Material shown: Begin
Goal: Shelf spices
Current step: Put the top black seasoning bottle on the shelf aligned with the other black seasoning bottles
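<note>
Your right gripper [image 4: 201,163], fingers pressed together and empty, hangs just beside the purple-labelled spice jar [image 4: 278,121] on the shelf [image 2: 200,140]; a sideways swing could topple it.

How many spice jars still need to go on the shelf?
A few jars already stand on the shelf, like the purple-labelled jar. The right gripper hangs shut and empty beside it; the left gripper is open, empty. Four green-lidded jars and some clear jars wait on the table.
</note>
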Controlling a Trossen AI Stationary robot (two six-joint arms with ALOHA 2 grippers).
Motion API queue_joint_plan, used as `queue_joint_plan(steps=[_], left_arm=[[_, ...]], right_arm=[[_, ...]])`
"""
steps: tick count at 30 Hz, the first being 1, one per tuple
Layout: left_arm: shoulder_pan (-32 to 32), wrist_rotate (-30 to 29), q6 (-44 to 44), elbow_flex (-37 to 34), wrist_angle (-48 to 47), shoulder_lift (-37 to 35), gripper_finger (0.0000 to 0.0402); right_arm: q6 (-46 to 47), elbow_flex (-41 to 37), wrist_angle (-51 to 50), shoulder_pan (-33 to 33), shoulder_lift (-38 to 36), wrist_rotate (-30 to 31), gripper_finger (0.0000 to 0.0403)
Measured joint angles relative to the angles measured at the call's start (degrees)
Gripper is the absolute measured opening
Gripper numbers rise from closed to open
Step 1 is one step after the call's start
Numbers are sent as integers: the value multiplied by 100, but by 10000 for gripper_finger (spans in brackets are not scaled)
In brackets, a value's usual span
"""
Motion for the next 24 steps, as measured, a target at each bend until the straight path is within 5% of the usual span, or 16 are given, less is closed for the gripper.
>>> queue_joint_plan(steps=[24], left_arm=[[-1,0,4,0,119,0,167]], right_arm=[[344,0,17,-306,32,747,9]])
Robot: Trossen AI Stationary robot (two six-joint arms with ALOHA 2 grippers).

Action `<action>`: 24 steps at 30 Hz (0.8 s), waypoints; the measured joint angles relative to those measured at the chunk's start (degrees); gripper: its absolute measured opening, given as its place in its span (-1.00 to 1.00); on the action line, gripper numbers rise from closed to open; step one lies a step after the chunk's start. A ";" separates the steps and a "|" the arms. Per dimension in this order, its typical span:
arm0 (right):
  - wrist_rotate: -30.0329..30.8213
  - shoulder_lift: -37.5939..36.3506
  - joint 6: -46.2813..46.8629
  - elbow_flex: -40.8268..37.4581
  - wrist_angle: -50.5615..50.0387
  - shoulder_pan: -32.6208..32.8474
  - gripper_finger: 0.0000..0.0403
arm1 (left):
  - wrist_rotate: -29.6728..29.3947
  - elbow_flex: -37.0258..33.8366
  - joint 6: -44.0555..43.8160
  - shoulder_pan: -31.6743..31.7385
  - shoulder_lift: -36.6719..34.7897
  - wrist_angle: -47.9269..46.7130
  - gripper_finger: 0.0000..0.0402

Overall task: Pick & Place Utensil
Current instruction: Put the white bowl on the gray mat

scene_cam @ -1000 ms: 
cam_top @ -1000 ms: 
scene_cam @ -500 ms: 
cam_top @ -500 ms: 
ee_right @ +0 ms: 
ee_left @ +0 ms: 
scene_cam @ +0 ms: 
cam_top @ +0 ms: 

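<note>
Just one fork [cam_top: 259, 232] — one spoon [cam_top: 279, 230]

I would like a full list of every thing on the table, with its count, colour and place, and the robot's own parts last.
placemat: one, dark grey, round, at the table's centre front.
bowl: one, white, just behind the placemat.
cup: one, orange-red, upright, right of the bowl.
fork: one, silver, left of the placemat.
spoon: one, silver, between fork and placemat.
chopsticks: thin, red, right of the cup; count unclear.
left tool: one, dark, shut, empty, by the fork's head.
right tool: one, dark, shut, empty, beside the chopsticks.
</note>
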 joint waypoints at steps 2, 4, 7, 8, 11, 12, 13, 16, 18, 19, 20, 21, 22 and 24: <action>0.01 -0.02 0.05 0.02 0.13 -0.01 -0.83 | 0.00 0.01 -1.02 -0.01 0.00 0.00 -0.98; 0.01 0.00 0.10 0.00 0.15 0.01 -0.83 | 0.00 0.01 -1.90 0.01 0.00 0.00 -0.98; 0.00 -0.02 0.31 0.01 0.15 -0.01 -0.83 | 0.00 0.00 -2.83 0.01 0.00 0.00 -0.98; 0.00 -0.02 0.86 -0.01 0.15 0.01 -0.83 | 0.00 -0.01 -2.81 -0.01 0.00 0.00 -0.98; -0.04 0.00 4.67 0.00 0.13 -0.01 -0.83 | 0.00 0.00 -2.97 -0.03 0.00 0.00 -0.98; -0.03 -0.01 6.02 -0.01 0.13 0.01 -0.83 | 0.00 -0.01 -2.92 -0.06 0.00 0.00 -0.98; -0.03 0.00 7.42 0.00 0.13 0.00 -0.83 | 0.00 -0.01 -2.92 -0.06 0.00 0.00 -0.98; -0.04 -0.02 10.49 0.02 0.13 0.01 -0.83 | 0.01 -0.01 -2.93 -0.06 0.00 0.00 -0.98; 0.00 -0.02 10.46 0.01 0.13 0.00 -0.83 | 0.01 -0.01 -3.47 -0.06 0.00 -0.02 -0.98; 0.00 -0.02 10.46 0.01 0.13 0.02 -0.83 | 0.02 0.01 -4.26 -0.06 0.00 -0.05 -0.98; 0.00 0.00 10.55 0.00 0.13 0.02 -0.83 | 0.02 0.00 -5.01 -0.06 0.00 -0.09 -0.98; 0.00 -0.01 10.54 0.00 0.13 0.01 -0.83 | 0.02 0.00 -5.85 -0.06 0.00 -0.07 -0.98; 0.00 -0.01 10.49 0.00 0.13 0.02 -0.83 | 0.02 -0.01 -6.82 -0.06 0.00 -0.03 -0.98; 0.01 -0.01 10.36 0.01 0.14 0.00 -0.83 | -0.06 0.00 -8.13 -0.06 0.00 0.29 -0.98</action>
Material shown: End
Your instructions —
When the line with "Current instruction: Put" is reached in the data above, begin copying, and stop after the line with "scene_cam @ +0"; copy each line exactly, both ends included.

Exercise output —
Current instruction: Put the white bowl on the gray mat

scene_cam @ -1000 ms: 
cam_top @ -1000 ms: 
scene_cam @ -500 ms: 
cam_top @ -500 ms: 
ee_right @ +0 ms: 
ee_left @ +0 ms: 
scene_cam @ +0 ms: 

There's nothing left to add to the output.